Both Egan and Crocker said at a briefing in New York that they hoped Syria and Lebanon would participate in the Amman conference.
Crocker said expanding peace in the Middle East could help Lebanon develop "the new internal stability within Lebanon and [open] up Lebanon to what Lebanon does best, which is business. I think there is extraordinary opportunity."
That opportunity need not be impaired by the U.S. travel restrictions on Lebanon, which Crocker said are strictly a matter of security. "We feel there is an ongoing threat to the safety of Americans were they to travel to Lebanon."
However, he added, "American companies are doing business in Lebanon, have been doing business in Lebanon, will continue to do business in Lebanon."
Besides opening up Middle Eastern markets, the aggressive American trade promotion is designed to raise employment in the United States. Every $1 billion in U.S. exports means 17,000 American jobs, according to conservative Commerce Department estimates.
Indyk was touting Israel both as a consumer society in its own right and as a springboard to larger markets.
Sounding like the emissary from the Israeli Industry and Trade Ministry, Indyk said there is a "revolution in retail," reeling off statistics: Israeli per capita income is $14,000; boasts an $80 billion gross national product; claims economic growth this year of 8 percent.
And it is "revolutionary" as well to envision Israel as a trade hub for the region, as the link between American business and Jordan, and from Jordan to the Gulf states.
One sore point has been the poor American showing, although Brown noted that Israel had been "setting the pace for increased cooperation and integration with the United States [long] before free trade was fashionable.
"Despite our close trade relationship with Israel we hold less than a 20 percent share of the Israeli import market, compared to the European Union's share of 50 percent. We must do better than that."
Noting the end of the secondary and tertiary Arab boycott, Indyk said that virtually all nations are open to Israel for trade. But, he added, "The irony is that the United States… seems to be lagging behind in recognizing the radical transformation" in the Israeli economy.
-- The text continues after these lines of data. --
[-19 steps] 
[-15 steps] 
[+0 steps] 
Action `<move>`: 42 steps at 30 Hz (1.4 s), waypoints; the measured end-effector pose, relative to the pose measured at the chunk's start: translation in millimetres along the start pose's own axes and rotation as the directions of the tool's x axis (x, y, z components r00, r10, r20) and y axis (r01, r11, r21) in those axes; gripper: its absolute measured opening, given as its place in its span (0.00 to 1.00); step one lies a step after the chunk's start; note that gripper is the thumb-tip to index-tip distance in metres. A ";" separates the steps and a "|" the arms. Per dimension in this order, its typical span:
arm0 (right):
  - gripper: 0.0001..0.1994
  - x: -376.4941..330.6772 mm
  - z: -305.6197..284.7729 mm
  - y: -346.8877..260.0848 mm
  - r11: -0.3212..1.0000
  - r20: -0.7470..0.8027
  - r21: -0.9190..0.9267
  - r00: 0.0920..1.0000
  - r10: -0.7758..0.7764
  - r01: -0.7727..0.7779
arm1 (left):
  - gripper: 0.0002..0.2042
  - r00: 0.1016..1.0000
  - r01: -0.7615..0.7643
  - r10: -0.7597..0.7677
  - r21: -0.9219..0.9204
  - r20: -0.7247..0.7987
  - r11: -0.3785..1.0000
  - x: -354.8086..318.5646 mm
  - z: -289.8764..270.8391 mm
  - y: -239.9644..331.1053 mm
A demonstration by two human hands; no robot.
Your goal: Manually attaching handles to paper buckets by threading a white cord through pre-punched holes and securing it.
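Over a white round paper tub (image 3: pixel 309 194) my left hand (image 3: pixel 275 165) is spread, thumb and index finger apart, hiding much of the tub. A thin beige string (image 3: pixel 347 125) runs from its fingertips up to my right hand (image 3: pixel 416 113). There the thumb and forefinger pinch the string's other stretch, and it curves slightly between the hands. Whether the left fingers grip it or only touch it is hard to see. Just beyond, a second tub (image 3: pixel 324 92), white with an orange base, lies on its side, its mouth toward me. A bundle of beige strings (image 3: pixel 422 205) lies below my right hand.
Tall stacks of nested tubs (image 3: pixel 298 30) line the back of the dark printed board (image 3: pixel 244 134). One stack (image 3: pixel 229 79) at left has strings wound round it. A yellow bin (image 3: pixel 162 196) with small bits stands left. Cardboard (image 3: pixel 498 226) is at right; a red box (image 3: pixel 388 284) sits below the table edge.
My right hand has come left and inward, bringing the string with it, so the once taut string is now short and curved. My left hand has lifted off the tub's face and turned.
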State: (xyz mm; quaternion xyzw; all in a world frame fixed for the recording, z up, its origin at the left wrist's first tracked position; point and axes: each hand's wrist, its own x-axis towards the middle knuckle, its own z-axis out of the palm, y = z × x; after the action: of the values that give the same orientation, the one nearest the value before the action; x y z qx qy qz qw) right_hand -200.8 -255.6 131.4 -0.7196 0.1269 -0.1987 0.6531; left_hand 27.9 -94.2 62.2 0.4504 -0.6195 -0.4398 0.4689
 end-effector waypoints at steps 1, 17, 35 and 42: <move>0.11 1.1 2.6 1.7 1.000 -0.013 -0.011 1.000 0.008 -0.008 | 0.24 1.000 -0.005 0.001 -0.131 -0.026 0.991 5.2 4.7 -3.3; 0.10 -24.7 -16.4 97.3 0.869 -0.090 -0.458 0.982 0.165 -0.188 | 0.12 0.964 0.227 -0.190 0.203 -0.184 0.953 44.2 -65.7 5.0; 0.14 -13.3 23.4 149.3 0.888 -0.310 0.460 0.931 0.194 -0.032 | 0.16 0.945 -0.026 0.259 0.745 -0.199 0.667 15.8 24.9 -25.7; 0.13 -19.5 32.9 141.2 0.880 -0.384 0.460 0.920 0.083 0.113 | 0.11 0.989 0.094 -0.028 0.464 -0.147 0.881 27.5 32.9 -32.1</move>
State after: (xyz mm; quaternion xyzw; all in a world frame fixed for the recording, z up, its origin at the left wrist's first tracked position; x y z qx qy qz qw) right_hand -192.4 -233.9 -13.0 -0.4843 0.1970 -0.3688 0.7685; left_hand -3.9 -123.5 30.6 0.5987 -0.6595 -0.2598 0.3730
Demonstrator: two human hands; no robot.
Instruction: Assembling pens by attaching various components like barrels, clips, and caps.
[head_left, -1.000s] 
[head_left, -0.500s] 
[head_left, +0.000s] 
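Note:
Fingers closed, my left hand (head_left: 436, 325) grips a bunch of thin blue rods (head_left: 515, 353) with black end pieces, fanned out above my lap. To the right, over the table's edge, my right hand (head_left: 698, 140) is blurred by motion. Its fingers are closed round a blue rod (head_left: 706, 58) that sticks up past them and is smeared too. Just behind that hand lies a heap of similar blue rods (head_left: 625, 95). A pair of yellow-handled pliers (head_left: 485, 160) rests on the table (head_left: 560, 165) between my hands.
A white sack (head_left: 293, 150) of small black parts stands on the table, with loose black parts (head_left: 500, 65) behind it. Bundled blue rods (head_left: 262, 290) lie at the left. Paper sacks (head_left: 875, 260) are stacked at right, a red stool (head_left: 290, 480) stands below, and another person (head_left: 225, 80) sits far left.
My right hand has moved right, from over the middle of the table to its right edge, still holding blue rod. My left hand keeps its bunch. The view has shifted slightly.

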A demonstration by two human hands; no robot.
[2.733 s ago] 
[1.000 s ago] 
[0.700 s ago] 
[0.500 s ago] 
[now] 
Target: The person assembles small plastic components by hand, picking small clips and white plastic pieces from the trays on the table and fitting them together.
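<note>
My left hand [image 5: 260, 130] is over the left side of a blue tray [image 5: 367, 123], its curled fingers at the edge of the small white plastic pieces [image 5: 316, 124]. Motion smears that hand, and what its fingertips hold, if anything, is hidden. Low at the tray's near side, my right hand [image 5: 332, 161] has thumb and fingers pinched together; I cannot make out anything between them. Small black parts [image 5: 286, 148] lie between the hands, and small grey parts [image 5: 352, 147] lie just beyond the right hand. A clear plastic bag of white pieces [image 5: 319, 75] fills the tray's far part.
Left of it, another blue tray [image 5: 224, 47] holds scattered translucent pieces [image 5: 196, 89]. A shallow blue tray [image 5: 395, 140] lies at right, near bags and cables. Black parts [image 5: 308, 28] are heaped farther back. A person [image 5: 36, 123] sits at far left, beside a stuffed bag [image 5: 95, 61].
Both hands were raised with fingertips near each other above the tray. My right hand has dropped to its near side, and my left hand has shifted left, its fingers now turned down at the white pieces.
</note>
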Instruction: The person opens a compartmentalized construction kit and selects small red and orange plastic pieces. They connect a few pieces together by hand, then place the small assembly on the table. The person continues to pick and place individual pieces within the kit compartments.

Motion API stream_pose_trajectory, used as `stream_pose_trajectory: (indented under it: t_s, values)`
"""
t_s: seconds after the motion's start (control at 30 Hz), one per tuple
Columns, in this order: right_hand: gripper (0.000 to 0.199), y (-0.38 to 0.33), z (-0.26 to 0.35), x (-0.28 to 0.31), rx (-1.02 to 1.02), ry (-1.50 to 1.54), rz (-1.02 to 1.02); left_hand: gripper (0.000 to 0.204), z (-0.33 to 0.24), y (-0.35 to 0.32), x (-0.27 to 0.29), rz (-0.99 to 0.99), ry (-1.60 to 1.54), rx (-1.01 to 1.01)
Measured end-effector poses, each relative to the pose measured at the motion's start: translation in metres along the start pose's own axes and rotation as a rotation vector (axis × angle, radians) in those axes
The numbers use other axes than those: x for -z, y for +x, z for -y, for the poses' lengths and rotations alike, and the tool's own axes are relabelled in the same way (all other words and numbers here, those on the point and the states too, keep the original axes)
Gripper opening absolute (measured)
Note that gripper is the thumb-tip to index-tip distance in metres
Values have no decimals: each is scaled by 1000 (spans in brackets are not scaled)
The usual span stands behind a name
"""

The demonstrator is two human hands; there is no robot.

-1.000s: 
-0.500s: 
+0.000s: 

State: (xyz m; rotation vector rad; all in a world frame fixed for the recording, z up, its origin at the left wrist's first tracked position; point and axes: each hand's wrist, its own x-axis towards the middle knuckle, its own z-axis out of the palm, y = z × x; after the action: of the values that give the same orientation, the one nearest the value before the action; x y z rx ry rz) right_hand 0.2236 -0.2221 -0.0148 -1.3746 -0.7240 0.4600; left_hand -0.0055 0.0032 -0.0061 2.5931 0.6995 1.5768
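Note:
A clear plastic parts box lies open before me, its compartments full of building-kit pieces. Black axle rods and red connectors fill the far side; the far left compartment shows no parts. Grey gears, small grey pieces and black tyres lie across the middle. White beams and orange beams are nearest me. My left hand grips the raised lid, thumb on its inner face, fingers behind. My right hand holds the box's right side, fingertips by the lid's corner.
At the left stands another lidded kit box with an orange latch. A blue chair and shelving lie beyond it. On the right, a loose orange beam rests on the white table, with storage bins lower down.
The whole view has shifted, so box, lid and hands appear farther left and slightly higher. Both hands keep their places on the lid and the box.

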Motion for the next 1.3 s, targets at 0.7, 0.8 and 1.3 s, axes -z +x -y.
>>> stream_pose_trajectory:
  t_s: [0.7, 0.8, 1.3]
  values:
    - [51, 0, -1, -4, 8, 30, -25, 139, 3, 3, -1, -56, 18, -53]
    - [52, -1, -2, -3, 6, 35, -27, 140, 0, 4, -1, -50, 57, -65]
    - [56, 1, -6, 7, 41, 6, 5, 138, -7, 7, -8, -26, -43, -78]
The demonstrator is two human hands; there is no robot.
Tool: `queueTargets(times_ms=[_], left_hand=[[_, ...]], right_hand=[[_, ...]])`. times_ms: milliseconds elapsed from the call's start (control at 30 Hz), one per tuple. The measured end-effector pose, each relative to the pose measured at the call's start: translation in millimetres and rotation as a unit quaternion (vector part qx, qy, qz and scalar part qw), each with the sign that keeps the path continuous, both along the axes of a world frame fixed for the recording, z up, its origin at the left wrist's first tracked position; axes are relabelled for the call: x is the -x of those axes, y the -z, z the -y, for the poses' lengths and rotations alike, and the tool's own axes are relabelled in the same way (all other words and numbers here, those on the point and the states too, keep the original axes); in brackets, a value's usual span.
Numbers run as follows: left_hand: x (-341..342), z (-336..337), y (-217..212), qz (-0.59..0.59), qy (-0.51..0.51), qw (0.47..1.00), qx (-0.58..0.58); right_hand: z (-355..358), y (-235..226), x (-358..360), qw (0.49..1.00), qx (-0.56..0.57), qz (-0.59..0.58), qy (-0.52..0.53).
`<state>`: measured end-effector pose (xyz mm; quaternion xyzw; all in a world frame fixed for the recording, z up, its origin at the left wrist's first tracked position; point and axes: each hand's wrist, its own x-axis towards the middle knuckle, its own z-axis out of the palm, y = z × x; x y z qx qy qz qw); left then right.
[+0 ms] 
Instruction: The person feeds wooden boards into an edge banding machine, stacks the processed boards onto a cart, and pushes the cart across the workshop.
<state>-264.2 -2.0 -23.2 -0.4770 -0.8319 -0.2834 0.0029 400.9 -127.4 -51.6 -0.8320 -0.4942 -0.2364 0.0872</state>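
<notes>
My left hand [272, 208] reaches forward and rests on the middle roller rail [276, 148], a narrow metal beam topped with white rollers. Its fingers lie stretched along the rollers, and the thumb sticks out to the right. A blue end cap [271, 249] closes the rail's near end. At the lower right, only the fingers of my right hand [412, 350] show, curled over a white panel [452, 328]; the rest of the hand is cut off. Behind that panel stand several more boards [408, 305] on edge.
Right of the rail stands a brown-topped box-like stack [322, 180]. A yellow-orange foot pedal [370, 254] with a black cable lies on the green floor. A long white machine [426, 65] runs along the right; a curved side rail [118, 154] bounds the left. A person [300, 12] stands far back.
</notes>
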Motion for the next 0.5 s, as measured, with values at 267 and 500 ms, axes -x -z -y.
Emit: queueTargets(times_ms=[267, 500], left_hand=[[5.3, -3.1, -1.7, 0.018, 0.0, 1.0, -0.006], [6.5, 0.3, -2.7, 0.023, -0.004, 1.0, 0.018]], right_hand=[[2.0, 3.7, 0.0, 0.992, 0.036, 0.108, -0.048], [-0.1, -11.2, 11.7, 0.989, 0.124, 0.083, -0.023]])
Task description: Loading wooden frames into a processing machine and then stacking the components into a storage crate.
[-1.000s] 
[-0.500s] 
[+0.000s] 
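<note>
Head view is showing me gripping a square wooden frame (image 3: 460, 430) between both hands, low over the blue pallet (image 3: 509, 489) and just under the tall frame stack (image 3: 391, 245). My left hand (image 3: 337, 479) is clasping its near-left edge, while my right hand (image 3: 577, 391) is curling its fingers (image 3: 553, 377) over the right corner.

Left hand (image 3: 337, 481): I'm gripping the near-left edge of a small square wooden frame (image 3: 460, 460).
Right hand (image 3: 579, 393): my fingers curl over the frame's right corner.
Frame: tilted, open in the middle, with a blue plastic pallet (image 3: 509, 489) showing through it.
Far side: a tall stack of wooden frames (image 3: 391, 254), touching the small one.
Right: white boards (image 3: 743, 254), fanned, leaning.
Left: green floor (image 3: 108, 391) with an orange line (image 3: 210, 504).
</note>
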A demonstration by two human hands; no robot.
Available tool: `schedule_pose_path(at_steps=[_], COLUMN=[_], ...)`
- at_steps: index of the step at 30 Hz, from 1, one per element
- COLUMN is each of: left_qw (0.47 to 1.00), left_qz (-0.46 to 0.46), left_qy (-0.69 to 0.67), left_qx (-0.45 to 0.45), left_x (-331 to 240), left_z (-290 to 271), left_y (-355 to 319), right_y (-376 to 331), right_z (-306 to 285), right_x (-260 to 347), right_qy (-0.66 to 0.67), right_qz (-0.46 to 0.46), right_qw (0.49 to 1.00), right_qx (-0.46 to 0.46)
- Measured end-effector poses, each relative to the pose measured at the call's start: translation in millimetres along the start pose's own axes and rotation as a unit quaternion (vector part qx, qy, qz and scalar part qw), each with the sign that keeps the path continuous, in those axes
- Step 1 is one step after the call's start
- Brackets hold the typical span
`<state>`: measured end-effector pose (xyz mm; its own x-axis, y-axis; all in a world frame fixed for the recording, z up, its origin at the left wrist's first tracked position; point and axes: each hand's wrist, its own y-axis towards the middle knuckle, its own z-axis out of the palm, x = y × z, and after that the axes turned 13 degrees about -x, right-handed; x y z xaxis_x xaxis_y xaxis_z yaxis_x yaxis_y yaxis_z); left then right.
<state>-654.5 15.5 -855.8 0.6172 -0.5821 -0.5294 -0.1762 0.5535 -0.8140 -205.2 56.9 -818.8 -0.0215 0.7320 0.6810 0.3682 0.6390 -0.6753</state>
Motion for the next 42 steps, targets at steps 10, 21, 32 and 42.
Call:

Israel has a $1 billion surplus in trade with the U.S., while Israel has a $7.5 billion deficit in the balance of trade with Europe. The European advantage is due, in part, to habits of association and geographical proximity, Indyk said. "But the most important reason for the deficit is that European companies have learned how to make money in Israel."
Jerusalem now is removing some barriers that had hampered U.S. trade, such as "discrimination" (in taxes and in compulsory insurance premiums) against large-engine motor vehicles, he said. Although that change does not go into effect until Jan. 1, Indyk said, sales of U.S. autos are already outstripping those from Europe. "For the first time in Israel's history, people will be driving American cars."
The Israeli government is taking advantage of the U.S. loan guarantees in undertaking huge infrastructure projects, including expansion of the Ashdod port, and highway and rail construction, which build opportunities for U.S. contractors and consultants, he said.
"We are seeking a level playing field and if possible a little bit of a tilt" toward U.S. companies in these projects, Indyk said.
Jerusalem has made a commitment to the United States, when loan guarantees are used to finance a project, "to, in essence, favor American companies," Indyk said.
The fivesome's visit was the first so-called "ambassadors' tour" from the Middle East. Previous tours covered Southeast Asia and the nations served by the North American Free Trade Agreement (NAFTA).
The tour was organized by the Business Council for International Understanding, a non-profit association that often acts as a bridge between American business and the U.S. and foreign diplomatic corps.